Airbnb’s African takeover: One-on-One with founder Brian Chesky

Airbnb, the tech start-up posing a major threat to the dominance of the traditional hospitality industry, has its sights set firmly on Africa for expansion. South Africa is the linchpin in their plans. In Cape Town, a city experiencing astronomical Airbnb growth, the company’s founder Brian Chesky sat down to talk with REBECCA DAVIS.

Brian Chesky’s story is the kind that start-up kids murmur to themselves at night in their parents’ basement, praying for a big break. Fresh out of college, Chesky and his roommate Joe Gebbia – both struggling industrial designers – couldn’t afford their rent one month in 2007. Because a big conference was taking place in San Francisco at the time, all hotel rooms were booked solid.

Spotting a cheeky chance to make some cash, Chesky and Gebbia bought three air mattresses and advertised their apartment as up for rent. “Airbed and breakfast” was born, complete with breakfast consisting of untoasted Pop Tarts. Ten years later, Airbnb is worth around $30-billion, making it the most valuable hospitality company in the world. The likes of Hilton Hotels, InterContinental and Marriott trail behind.

The New Yorker behind this tech behemoth is just 35. When he walks into a Cape Town studio, pulls out a chair and starts scrolling through his phone, it takes me a good few minutes to clock who he is. Initially I assume he is just one of Airbnb’s travelling entourage of international millennials, until someone brings him a takeaway coffee. Chesky is from the Mark Zuckerberg school of tech fashion: jeans and sneakers. He counts the Facebook billionaire as a personal friend.

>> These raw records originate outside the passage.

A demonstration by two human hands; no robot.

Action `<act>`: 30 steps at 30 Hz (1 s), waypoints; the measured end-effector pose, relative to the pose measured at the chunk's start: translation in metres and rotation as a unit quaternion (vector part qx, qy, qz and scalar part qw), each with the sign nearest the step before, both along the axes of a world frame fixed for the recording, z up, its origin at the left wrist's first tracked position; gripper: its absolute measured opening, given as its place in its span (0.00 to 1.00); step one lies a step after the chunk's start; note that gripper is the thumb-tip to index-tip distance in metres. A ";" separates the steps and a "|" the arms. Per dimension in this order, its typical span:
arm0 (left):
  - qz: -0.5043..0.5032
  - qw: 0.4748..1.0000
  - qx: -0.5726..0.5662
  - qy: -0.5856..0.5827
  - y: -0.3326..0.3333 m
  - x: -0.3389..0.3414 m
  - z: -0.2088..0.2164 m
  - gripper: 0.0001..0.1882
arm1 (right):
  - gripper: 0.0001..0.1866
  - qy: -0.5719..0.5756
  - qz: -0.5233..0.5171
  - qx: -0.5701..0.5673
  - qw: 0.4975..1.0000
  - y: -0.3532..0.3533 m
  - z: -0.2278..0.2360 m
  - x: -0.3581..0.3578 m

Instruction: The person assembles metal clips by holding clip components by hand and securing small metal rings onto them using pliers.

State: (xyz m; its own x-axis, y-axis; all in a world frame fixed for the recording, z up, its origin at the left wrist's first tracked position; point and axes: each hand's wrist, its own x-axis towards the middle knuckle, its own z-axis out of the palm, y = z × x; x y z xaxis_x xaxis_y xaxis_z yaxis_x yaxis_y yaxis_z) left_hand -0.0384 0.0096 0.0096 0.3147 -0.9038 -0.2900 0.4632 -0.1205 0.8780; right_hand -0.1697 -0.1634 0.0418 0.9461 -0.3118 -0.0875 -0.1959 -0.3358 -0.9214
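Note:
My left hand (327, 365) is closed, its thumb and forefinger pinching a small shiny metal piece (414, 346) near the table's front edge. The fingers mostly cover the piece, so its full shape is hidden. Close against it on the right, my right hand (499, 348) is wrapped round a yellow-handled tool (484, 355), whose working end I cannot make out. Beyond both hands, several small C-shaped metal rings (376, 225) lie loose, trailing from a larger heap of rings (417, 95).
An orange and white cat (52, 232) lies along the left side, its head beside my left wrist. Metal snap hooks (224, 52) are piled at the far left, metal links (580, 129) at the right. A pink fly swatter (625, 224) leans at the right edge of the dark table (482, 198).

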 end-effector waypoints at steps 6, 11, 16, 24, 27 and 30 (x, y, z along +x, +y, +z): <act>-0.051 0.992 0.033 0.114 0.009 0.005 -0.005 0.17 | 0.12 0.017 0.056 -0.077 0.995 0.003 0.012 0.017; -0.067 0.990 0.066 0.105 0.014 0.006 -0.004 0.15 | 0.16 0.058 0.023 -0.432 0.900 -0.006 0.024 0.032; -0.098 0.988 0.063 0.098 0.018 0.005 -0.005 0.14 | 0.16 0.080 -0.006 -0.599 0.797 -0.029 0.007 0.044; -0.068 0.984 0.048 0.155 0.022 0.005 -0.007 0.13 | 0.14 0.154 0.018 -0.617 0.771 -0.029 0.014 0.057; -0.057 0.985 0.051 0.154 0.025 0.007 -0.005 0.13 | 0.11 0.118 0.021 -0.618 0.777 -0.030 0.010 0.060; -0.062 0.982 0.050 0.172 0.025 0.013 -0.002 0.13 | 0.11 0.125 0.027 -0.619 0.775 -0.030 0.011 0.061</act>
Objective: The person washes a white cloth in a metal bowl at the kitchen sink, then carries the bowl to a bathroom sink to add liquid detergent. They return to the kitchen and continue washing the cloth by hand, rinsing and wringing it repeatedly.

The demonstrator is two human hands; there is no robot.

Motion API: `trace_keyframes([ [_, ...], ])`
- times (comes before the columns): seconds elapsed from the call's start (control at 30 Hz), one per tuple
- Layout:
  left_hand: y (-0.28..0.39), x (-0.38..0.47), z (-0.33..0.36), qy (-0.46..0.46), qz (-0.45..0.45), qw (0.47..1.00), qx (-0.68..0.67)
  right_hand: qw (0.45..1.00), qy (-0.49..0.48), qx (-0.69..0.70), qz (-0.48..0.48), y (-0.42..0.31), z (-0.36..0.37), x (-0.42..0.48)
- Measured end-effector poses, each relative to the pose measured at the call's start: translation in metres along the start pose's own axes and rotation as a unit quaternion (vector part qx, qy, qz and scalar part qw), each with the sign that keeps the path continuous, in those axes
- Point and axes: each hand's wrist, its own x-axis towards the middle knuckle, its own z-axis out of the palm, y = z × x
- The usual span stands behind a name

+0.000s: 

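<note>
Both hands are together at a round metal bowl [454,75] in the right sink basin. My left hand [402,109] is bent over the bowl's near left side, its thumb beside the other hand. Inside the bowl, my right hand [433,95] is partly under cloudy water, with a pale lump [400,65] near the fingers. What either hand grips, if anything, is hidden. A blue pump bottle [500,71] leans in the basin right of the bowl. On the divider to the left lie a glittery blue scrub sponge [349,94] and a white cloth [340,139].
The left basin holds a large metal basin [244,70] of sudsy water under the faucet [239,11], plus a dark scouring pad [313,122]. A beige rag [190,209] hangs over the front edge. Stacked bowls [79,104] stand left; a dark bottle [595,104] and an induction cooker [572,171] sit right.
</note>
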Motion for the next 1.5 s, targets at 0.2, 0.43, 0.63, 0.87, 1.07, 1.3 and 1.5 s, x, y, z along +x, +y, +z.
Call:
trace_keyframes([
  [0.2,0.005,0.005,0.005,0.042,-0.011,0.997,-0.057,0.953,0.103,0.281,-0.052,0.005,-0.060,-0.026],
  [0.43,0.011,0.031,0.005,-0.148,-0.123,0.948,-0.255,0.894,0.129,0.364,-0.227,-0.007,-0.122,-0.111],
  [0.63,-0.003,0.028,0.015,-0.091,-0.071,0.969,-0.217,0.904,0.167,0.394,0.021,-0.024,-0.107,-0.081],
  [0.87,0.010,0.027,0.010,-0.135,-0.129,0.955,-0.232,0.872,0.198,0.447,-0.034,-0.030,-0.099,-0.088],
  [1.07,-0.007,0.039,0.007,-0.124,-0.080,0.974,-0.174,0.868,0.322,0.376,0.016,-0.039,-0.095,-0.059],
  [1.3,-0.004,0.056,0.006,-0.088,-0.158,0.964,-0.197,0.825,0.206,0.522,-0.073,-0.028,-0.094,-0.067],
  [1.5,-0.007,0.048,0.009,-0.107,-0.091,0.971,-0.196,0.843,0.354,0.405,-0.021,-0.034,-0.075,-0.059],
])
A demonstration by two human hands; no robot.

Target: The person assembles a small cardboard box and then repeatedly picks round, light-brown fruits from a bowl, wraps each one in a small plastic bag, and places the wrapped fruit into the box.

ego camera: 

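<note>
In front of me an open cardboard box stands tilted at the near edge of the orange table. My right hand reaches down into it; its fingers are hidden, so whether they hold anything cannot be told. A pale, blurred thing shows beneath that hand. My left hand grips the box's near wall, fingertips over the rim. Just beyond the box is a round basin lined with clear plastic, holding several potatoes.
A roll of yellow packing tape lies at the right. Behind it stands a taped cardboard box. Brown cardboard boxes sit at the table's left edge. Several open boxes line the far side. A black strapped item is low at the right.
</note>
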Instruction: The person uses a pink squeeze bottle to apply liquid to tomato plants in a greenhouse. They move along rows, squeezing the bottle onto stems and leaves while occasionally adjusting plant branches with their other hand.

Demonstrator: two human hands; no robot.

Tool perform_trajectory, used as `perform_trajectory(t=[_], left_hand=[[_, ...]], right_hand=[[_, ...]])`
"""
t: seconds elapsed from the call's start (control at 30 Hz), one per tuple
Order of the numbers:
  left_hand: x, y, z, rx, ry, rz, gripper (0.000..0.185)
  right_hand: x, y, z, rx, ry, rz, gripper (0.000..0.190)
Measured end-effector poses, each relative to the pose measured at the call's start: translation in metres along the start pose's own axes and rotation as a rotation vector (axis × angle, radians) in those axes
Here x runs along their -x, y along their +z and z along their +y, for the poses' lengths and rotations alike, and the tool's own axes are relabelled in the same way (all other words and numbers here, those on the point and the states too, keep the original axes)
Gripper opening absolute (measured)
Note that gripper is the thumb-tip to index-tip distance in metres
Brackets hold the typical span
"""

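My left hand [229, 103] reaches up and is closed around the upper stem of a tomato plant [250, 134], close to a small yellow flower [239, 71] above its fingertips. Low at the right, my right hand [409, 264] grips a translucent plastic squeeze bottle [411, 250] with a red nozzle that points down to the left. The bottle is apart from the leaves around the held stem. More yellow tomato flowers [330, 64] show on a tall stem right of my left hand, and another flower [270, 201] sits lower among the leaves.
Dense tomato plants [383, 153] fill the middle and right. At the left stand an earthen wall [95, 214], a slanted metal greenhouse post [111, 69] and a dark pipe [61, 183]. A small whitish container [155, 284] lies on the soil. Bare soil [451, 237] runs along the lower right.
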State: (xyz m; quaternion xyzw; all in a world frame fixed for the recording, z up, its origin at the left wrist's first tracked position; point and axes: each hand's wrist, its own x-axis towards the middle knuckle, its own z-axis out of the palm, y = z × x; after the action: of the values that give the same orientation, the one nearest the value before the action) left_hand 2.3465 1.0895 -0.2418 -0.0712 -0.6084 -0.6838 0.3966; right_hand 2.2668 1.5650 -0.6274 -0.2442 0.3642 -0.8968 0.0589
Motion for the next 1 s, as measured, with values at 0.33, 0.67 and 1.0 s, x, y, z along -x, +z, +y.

It’s little wonder that Chesky is glued to his phone before we begin to speak, because he lives and breathes the digital space. Example A: he met his girlfriend of almost four years, Elissa Patel, on Tinder. Patel, a fellow tech maven, accompanied Chesky on his South Africa trip, but passed on the interview portion. It must have been a much-needed breather: the couple had just under two days to spend in Cape Town, as part of a whirlwind tour of six countries to spread the Airbnb gospel.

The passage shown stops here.